=== Available records ===

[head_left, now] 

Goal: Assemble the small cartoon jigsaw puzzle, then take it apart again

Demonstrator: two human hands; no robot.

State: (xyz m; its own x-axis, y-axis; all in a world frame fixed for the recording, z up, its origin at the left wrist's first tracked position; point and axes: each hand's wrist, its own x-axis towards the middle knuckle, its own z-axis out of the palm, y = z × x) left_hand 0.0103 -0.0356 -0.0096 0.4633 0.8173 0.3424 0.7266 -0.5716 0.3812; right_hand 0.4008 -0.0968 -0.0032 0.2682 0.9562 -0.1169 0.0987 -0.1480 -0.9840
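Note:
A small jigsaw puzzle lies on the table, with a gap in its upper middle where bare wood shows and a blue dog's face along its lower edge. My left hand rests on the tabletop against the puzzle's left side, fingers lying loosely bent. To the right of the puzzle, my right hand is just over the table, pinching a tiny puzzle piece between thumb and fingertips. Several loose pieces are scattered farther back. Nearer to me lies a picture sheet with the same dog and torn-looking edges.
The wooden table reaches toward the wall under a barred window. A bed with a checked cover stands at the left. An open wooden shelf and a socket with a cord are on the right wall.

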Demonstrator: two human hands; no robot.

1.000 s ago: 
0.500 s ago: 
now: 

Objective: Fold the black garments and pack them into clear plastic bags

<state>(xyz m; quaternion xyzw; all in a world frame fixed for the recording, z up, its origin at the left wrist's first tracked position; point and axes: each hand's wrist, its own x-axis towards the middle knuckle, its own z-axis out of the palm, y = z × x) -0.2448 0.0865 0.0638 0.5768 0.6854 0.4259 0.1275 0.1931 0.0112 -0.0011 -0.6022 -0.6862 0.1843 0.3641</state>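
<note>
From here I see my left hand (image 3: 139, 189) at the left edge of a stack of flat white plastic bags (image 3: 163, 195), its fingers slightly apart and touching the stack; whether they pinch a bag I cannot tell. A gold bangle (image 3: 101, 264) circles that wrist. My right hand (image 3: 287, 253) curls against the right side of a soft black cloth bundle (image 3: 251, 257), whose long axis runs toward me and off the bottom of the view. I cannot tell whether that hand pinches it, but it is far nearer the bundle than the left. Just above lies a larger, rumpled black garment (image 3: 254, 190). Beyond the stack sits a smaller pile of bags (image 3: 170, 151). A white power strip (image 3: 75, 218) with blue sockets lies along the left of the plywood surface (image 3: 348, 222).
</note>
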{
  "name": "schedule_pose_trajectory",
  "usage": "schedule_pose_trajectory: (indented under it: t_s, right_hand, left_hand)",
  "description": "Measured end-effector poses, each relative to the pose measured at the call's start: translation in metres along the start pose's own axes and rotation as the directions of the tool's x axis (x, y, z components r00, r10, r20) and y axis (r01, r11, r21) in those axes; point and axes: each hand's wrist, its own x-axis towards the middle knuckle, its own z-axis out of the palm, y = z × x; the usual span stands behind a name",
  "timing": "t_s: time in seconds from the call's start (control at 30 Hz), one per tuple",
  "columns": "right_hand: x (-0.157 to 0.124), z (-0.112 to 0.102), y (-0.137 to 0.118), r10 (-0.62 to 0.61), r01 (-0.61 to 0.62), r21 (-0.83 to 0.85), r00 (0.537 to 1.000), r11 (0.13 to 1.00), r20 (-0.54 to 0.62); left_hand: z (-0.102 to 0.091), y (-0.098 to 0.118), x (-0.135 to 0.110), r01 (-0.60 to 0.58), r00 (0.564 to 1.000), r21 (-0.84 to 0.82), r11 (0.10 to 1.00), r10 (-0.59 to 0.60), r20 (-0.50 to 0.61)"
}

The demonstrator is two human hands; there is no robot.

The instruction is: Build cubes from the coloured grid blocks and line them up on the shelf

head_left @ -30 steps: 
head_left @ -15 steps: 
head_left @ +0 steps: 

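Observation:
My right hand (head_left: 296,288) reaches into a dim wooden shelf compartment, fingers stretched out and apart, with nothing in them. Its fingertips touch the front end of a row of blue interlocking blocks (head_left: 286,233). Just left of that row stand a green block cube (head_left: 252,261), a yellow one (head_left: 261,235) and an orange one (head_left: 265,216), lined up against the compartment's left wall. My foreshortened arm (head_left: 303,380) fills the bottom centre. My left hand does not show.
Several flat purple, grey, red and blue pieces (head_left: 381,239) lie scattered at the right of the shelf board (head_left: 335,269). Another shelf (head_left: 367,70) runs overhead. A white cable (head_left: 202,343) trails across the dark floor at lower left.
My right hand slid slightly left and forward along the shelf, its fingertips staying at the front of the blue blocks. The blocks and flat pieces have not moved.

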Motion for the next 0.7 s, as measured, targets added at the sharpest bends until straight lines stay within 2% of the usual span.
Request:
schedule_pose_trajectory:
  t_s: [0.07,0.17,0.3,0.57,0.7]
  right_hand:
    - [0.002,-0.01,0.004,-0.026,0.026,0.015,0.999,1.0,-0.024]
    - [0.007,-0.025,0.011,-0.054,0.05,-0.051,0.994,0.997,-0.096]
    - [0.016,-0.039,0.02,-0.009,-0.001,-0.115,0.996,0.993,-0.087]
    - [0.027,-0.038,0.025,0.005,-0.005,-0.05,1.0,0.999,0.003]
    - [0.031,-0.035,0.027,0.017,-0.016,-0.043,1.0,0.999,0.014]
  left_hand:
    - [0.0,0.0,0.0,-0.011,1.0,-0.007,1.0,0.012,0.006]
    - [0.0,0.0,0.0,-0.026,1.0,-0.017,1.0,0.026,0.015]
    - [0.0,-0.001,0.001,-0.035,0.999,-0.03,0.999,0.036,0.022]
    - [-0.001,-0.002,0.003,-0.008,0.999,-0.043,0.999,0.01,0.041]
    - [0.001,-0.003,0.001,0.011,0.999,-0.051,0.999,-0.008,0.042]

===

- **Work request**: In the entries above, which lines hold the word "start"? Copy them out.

- **Answer for this exercise**:
  "description": "Measured end-effector poses, each relative to the pose measured at the call's start: translation in metres along the start pose's own axes and rotation as the directions of the tool's x axis (x, y, z components r00, r10, r20) and y axis (r01, r11, r21) in those axes; point and axes: each hand's wrist, its own x-axis towards the middle knuckle, its own z-axis out of the palm, y = z × x; the usual span stands behind a name",
  "timing": "t_s: time in seconds from the call's start (control at 30 Hz), one per tuple",

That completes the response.